4:46 am on August 12th, 2009 2
Calling NGO activity in South Korea part of a "vibrant democracy" lets you gauge Masao's position. Also dismissing Lou Dobbs as race-baiting and showing typical contempt of the "average Joe and Jane" (who isn't liberal) is another.
The birthers want to see a full record of birth. Wow. Those fanatics. I personally think they are wasting their time, but the easy contempt with which liberals and Masao dismiss them and label them – as usual – right wing crazies says more about the left than the birthers.
I do disagree with GI Korea overall – but in a different way. Whenever I find myself starting to think things today have gotten worse or atypical, I force myself to take an honest look back at the past:
I wasn't alive in the and late 60s and was a child in the early 70s. I also wasn't alive back in the 1920s and 30s. And both of those modern times saw greater amounts of upheaval than today. Those and other times were plagued by corruption often at a greater extent than today. Yellow journalism was also a problem at different times.
…I don't like what we are seeing now. I put up heated blog posts about it every other day. But, it's life….
For example, one to show I'm not basing this on ideological affiliation like Masao and won't be dismissed as such: I thought it was bad that Pres. Clinton had to have lawyers spending so much time in court. Conservative and other groups kept him under investigation constantly throughout his two terms.
I agreed he lied under oath and should have been impeached and convicted in the Senate. Presidents don't have the option of telling lies under oath just because they believe the charges are stupid.
But, overall, watching Clinton pulled into court month after month, year after year, made me have serious doubt about having special prosecutors with unlimited budgets and scope of inquiry. (I forget who Bill Richardson was investigating on the Republican side, but I remember a video of him apologizing to the person(s) about how the investigation took on a divergent life of its own due to the open-ended scope of a special prosecutor's discretion, and he regretted that he had basically bankrupted the person(s) with such a long inquiry that churned up headlines but nothing else even after digging into every area conceivable.)
5:43 am on August 12th, 2009 3
I don't mean to be disrespectful or anything, but you don't seem to know anything about American history.

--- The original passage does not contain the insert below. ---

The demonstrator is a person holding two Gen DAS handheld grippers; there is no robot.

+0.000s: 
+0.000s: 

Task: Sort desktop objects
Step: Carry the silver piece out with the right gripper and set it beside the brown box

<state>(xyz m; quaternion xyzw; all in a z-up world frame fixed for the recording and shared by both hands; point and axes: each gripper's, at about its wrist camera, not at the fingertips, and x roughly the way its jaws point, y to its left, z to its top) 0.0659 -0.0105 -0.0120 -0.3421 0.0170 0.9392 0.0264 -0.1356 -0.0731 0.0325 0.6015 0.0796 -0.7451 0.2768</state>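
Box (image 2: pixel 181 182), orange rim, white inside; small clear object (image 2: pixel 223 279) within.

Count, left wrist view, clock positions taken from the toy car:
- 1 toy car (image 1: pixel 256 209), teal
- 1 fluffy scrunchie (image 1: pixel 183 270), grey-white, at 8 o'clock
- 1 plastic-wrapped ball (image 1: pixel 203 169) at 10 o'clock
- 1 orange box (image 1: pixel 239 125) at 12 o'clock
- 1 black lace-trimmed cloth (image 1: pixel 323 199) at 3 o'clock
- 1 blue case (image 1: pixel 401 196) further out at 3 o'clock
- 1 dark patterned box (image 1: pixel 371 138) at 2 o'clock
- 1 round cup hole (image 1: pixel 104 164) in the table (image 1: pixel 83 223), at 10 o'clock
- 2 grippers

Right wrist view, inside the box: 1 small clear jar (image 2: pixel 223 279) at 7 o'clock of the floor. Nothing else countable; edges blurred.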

Basically all the examples you mention above were regular features of American politics for most of its history. For example, most people know that the US Civil War was a breakdown of electoral conflict into war proper – but how many of us have heard of the Republicans' paramilitary arm, the Wide Awakes? (http://en.wikipedia.org/wiki/Wide_Awakes) The Democrats had their own paramilitary orgs as well. In fact, mob violence was a ubiquitous feature of American democracy from its birth to the New Deal. Media outlets were for the most part party organs and mouthpieces, and this is why many newspapers had their party affiliation or bias in their names, i.e. "The Springfield Republican", "St. Louis Globe-Democrat", etc. They were forthright about letting their political leanings be known. It isn't until roughly after the New Deal that you get this farce of apolitical, "independent" media. And there are many more examples of these supposedly "Korean" political features throughout American history.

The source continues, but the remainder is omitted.